Seniors Golf

What is Senior’s golf?

The ‘Seniors’ is a relaxed and friendly competition played over 9 holes on Monday mornings, from the yellow (social) tees, for those over 55.

It was run from 1988 until 2014 under the stewardship of youngster, Ian “Tricky” Trickett. Maximum handicap is 50 (you start on 1 less than your GA handicap), there are no annual fees, visitors and beginners are welcome.

A feature of the group is the annual “Xmas Hams Day”. On this day, every regular player receives a substantial ham, along with the Xmas lunch.

Come along and join us on a Monday, just roll up from 7.30am, bookings not necessary.

The Seniors Team

Tamworth Golf Club.

mixed 020

Rob Black shows his putting prowess to John Frame, Frank Henry and Stuart Johns

Seniors 3

“Bing”Chen, Robin Barlow, Rod Doolan, Gary Bryant and John Ryan preparing to tame the course.


 Monday 14th January 2019

Greetings from beautiful downtown Orange, where the temperature, like my golf score, rarely gets into double figures.

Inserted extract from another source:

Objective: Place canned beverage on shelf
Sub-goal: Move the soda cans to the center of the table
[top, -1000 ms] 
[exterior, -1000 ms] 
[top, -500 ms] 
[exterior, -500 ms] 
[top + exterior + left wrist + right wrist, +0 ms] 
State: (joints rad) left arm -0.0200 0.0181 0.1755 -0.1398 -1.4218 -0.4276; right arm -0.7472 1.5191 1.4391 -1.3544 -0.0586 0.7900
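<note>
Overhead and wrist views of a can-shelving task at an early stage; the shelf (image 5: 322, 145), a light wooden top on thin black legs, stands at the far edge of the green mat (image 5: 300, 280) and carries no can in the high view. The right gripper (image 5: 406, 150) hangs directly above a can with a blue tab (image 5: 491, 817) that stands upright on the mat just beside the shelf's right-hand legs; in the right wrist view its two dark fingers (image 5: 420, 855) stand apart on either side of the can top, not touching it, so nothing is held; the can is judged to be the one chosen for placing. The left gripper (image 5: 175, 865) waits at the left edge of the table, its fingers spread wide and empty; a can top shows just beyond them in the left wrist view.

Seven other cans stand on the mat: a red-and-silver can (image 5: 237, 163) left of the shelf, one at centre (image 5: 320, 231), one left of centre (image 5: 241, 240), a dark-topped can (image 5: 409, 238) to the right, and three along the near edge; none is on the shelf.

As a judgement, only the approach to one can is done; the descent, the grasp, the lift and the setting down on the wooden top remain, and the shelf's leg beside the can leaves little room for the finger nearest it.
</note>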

Thirty four players attacked the front nine today with balls going down to 10th place.

First                       $25 voucher       Adrian Nichols             22 points

Second                 3 Balls                  Grant Smith                  21 points

Third                     2 Balls                  Rob Sherwood             19 points

Fourth                  1 Ball                     Noel Palmer                 18 points

Fifth                      1 Ball                     Col McInnes                 18 points

Sixth                     1 Ball                     Rob Baldwin                 18 points

Seventh               1 Ball                     Peter Coombes             18 points

Eighth                   1 Ball                     Barry Thomas               18 points

Ninth                    1 Ball                     Tony Summers              18 points

Tenth                      1 Ball                     John Frame                    17 points

Nearest the pin on the 9th       1 Ball    John Frame

Overheard on the sixth, “Come on baby light my fire!”, which loosely translated into Chinese means, “Come on baby light my fire!”
One of our more astute Senior players has given me a copy of the proposed new Senior’s Rules which will take effect from 1st January 2029,
and as of next week I will highlight some of those rules.

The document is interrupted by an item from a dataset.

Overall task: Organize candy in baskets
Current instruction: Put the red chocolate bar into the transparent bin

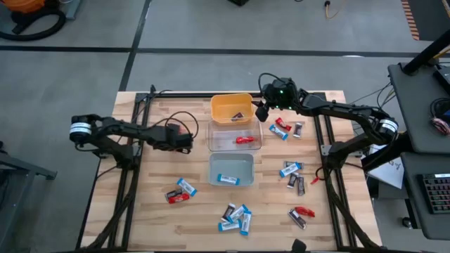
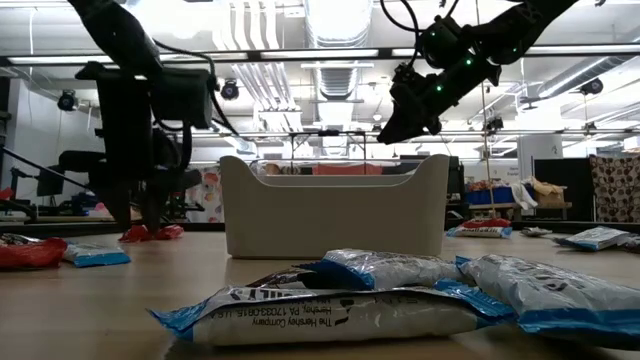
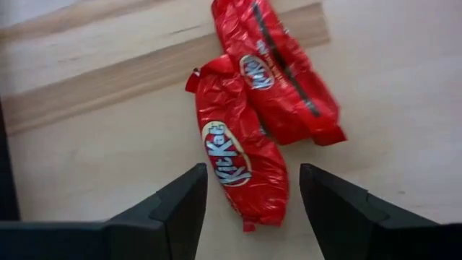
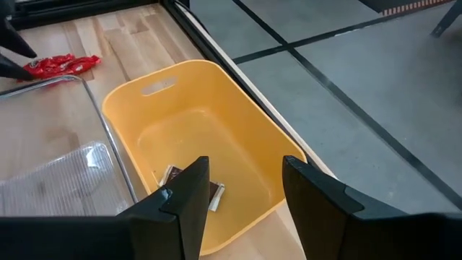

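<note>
I see light wooden table (image 1: 140,218) on grey concrete floor (image 1: 211,24), dark seams crossing it. Black metal frame rails (image 1: 126,190) run along table's left and right edges and its far edge. Orange vacuum with black hose (image 1: 28,17) off far-left corner. Dark desk (image 1: 422,98) beyond right edge, keyboard (image 1: 436,193) on it. Low view: workshop behind table, ceiling strip lights (image 2: 290,53), white ducts (image 2: 340,20).

3 baskets: yellow-orange (image 1: 231,107), clear (image 1: 235,135), grey-blue (image 1: 231,169). 2 red candy bars (image 3: 245,162) between the left end effector's fingers. 2 arms.
</note>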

In the meantime, good golfing, and I’ll be back next week.

Cheers, Peter


A Par from Pete

It’s been a little while since  our last “Par”, so I thought I would pick one of our more interesting characters for a player profile.

Bing Chen Ren Ching, known to his friends as “Bing”, agreed to tell me his story, and boy, what a story it is!

To recount the full story would take many pages, so I have condensed it dramatically to give you some idea of Bing’s life. If you want more details, get hold of his book, “Touch a Chinaman For Luck”; it makes for riveting reading.

A lot of my information (including the photograph) comes from the book.


Bing was born on the 21st May 1936 in Seremban, the capital of the State of Negri Sembilan in the then British Protectorate of Malaya, but lived most of his early life in Singapore.

He was a constant embarrassment to his father, a successful businessman and a most congenial person, but no-one in the household was allowed to talk about him, or mention his existence because of his father’s many wives, and  the complicated family politics he simply wasn’t accepted.

However, he was not so easily dismissed, having won a place at the Raffles Institution, which was, and still is, the premier government secondary school in Singapore.

He also became the most badged, and youngest, Queen’s Scout chosen by the Singapore Boy Scout Association to represent Singapore at the Pan Pacific Jamboree in Sydney in 1952.

Bing wanted to join the Malayan Army, but his mother cried and cried until he decided against the idea, and his father  agreed to send him to Melbourne for his tertiary education.

He completed his Bachelor of Science degree at the University, and the reply to the telegram to his father on graduation was not one of congratulations, but rather relief at being relieved of the financial burden!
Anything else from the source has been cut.